The C11 Standard's ruling is as follows.
5.1.2.4 Multi-threaded executions and data races
An evaluation A is dependency-ordered before 16) an evaluation B if:
— A performs a release operation on an atomic object M, and, in another thread, B performs a consume operation on M and reads a value written by any side effect in the release sequence headed by A, or
— for some evaluation X, A is dependency-ordered before X and X carries a dependency to B.
An evaluation A inter-thread happens before an evaluation B if A synchronizes with B, A is dependency-ordered before B, or, for some evaluation X:
— A synchronizes with X and X is sequenced before B,
— A is sequenced before X and X inter-thread happens before B, or
— A inter-thread happens before X and X inter-thread happens before B.
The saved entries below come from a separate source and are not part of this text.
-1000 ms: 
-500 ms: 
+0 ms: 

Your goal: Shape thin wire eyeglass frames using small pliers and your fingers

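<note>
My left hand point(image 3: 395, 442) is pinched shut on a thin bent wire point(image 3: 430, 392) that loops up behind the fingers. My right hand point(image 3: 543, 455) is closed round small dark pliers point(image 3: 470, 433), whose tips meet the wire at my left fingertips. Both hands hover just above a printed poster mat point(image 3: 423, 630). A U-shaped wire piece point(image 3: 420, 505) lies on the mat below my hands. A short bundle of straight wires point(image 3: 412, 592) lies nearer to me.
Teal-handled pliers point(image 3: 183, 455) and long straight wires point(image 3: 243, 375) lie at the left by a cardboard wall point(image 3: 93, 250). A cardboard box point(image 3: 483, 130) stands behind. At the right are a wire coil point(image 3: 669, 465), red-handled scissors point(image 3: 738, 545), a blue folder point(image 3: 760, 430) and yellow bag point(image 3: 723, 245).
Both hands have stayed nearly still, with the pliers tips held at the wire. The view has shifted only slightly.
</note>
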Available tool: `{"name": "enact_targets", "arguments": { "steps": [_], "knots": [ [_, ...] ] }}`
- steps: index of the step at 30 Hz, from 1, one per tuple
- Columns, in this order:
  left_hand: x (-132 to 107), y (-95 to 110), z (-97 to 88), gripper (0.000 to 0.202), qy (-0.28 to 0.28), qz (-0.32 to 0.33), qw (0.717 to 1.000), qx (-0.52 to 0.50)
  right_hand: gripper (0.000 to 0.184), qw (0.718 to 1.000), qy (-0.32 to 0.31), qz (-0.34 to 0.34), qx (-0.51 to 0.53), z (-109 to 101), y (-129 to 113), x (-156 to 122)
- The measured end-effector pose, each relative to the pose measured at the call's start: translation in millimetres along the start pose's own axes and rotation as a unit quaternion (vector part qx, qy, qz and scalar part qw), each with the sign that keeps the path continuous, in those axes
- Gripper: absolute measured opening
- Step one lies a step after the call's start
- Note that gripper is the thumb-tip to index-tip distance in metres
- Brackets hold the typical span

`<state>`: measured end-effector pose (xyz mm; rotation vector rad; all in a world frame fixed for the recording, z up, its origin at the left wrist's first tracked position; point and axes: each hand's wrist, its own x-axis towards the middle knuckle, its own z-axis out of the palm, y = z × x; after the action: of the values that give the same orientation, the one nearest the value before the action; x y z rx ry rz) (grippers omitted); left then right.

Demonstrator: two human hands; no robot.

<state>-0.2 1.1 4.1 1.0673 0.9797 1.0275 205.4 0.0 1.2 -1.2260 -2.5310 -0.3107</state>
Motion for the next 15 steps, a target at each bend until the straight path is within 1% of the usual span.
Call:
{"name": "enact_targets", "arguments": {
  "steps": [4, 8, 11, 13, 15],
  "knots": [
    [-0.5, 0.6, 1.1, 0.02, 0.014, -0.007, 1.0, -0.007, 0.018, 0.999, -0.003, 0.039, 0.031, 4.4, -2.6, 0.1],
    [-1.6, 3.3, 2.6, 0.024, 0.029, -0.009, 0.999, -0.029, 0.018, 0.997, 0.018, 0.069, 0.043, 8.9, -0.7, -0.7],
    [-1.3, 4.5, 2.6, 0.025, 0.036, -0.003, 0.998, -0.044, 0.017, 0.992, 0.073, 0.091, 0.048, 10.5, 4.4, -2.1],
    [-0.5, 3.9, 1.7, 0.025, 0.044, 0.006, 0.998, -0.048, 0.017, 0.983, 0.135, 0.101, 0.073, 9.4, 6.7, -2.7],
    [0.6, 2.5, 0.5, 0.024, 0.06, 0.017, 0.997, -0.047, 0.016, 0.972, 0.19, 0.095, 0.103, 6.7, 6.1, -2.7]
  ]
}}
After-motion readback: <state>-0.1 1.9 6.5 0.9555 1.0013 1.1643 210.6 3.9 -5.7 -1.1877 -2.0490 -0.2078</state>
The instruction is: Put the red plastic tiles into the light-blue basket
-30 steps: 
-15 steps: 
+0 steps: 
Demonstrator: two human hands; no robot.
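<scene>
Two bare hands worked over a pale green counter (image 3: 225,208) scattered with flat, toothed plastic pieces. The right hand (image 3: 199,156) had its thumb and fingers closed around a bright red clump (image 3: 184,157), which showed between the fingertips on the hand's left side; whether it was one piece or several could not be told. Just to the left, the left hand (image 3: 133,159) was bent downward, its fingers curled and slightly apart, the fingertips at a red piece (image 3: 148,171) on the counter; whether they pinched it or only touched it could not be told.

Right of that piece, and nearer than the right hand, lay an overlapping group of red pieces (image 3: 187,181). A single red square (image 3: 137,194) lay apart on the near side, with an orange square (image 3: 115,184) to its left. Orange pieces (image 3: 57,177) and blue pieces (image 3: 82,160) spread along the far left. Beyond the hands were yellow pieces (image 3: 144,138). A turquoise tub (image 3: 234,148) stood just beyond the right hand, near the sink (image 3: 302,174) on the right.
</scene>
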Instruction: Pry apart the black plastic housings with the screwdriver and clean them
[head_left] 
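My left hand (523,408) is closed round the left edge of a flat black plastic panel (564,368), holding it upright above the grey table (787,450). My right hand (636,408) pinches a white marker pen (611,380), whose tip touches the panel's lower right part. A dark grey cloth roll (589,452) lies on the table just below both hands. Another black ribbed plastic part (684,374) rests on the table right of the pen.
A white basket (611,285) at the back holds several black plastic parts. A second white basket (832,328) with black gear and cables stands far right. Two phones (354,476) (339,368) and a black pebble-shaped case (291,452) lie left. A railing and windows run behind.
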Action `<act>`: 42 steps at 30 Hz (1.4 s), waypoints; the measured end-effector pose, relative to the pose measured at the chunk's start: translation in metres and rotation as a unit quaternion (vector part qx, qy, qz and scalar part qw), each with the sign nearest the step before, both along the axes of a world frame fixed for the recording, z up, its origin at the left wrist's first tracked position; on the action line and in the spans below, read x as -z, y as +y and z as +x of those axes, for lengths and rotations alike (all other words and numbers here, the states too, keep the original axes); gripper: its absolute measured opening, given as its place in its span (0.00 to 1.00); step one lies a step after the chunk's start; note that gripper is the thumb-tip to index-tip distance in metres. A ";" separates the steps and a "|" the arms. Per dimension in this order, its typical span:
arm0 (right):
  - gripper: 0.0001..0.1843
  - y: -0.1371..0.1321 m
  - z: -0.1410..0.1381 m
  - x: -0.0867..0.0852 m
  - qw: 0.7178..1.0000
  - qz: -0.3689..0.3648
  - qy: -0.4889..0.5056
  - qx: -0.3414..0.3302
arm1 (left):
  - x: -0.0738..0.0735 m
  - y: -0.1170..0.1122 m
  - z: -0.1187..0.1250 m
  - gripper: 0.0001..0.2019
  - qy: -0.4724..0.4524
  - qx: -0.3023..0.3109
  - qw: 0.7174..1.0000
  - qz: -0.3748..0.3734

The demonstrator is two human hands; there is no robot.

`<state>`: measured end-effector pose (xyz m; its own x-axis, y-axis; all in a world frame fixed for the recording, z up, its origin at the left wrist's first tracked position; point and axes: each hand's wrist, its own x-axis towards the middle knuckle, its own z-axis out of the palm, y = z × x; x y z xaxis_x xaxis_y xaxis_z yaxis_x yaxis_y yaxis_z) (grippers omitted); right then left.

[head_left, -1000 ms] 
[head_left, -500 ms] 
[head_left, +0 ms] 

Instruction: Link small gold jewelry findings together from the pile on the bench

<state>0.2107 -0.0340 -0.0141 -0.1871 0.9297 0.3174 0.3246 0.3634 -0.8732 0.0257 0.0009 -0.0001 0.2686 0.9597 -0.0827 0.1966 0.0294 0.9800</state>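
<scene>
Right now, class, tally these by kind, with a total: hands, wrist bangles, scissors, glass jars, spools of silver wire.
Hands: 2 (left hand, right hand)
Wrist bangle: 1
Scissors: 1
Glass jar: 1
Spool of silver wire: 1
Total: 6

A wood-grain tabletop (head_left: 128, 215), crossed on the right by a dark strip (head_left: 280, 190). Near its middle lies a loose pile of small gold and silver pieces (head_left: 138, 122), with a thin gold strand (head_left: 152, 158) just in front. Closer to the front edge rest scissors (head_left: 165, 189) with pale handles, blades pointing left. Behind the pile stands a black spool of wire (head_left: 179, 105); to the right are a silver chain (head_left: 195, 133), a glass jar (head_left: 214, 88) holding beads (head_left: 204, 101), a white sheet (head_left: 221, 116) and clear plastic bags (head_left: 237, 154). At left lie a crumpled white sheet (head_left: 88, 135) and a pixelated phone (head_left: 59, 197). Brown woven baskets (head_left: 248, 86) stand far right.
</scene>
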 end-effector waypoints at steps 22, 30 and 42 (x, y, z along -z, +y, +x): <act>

NOTE 7 The ‘‘inter-thread happens before’’ relation describes arbitrary concatenations of ‘‘sequenced before’’, ‘‘synchronizes with’’, and ‘‘dependency-ordered before’’ relationships, with two exceptions. The first exception is that a concatenation is not permitted to end with ‘‘dependency-ordered before’’ followed by ‘‘sequenced before’’. The reason for this limitation is that a consume operation participating in a ‘‘dependency-ordered before’’ relationship provides ordering only with respect to operations to which this consume operation actually carries a dependency. The reason that this limitation applies only to the end of such a concatenation is that any subsequent release operation will provide the required ordering for a prior consume operation. The second exception is that a concatenation is not permitted to consist entirely of ‘‘sequenced before’’. The reasons for this limitation are (1) to permit ‘‘inter-thread happens before’’ to be transitively closed and (2) the ‘‘happens before’’ relation, defined below, provides for relationships consisting entirely of ‘‘sequenced before’’.
An evaluation A happens before an evaluation B if A is sequenced before B or A inter-thread happens before B.
A visible side effect A on an object M with respect to a value computation B of M satisfies the conditions:
— A happens before B, and
— there is no other side effect X to M such that A happens before X and X happens before B.
The value of a non-atomic scalar object M, as determined by evaluation B, shall be the value stored by the visible side effect A.
(emphasis added)
In the commentary below, I'll abbreviate below as follows:
- Dependency-ordered before: DOB
- Inter-thread happens before: ITHB
- Happens before: HB
- Sequenced before: SeqB
Let us review how this applies. We have 4 relevant memory operations, which we will name Evaluations A, B, C and D:
Thread 1:
y.store (20); // Release; Evaluation A
x.store (10); // Release; Evaluation B
Thread 2:
if (x.load() == 10) { // Consume; Evaluation C
assert (y.load() == 20) // Consume; Evaluation D
y.store (10)
}
To prove the assert never trips, we in effect seek to prove that A is always a visible side-effect at D. In accordance with 5.1.2.4 (15), we have:
A SeqB B DOB C SeqB D
which is a concatenation ending in DOB followed by SeqB. This is explicitly ruled by (17) to not be an ITHB concatenation, despite what (16) says.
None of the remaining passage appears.